I know how you feel (minus the motherhood part, and I'm sure that only multiplies the feeling) and I'm so sorry that you are feeling that way now. Hope you come visit soon! We miss & love you!

La said...

you are so not alone.

today i was so crazed with anxiety i actually threw up. i felt better after that though!

such a good post cause it is so honest. most people like to pretend everything is always perfect. granted those are the people i can't stand to be around. so maybe that is why i like you!

Sarah said...

Hang in there. You're such a beautiful person!

Corynn said...

I love you Ali. You know I'm here no matter what.

Anonymous said...

I’m glad you shared your feelings with this one, I’m not one to give advice..so I won’t..I just like to listen..I lived with my sister who suffered from depression also she was bi polar..and I know it’s tough! Being a mom is also very hard, if you can do that..you are capable of handling anything..just as you are handing this..I’m here for ya =)

Whitney R said...

I love you, Ali. It's such an eye opening thing to "get in the mind" if you will, of someone who goes through this. I stand here wishing there were something I could do, anything, that could take it away. Just know there are a lot of us here who worry and care.

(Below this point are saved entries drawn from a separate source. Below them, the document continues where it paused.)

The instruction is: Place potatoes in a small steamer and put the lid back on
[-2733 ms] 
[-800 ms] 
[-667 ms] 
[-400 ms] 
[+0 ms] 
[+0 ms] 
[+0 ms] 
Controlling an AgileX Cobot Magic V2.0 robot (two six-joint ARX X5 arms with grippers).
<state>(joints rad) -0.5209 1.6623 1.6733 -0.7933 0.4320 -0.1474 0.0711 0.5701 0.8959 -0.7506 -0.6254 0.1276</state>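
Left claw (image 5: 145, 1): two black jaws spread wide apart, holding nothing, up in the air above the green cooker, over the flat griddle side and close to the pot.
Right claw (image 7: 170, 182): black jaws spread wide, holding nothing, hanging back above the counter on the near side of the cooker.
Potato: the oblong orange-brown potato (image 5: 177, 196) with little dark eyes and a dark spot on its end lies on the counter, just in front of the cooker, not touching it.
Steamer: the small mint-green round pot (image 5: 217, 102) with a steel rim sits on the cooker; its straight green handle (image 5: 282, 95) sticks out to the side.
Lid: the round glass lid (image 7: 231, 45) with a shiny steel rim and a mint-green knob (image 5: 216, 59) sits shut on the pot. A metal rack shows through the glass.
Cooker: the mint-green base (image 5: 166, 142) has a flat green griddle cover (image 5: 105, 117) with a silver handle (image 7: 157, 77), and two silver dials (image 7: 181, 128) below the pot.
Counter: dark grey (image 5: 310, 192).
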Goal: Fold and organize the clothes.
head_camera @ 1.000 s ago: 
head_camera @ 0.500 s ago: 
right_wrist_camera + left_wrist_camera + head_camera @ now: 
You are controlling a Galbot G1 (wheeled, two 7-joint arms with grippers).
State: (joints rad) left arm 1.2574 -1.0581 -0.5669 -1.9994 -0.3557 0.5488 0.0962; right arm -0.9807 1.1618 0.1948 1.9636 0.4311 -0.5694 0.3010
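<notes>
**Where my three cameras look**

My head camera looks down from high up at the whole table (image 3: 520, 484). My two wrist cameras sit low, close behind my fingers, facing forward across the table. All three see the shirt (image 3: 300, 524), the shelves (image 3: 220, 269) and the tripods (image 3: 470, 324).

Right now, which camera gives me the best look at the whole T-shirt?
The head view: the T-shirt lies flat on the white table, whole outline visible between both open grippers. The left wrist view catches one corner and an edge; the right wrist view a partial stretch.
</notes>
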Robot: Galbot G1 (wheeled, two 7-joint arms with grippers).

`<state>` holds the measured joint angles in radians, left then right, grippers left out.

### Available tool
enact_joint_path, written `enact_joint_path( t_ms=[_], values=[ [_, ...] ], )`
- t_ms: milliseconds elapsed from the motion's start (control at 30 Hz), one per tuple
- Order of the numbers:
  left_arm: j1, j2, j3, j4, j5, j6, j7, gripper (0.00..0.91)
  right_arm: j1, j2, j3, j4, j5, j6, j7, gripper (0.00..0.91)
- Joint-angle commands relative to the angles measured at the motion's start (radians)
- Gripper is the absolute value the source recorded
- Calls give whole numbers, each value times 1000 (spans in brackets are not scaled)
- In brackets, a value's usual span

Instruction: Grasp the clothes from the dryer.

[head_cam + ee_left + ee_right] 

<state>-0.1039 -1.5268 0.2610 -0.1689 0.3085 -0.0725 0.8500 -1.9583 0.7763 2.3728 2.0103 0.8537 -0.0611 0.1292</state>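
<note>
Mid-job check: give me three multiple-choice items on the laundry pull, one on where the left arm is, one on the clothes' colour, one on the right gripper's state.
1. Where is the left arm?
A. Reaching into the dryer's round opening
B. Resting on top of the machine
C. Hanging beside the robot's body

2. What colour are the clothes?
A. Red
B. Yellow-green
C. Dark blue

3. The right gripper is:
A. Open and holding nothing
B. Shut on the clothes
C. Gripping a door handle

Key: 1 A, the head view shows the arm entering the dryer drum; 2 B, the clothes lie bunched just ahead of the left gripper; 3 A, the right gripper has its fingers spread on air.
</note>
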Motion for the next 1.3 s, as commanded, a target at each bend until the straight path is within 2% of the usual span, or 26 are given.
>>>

thank you for your words. It helps me understand a little better.

Unknown said...

oh Ali.. you know i feel your pain!!! Why dont you call me and talk it out? No one ever understands where i'm coming from so maybe we could help each other? Seriously...call me anytime! I'm not kidding when i say i know EXACTLY how you feel. i cant stress it enough. HOWEVER!!! i dont have a baby to go along with it but i can help you out whenever you need it. You know me and Eric arent ever busy! xoxooxoxox

andrea. said...

i wish i had something amazing to say but all i really have is that i TOTALLY get it. please let me know if there is ever anything you need.

you are such a great person and i love and adore you!!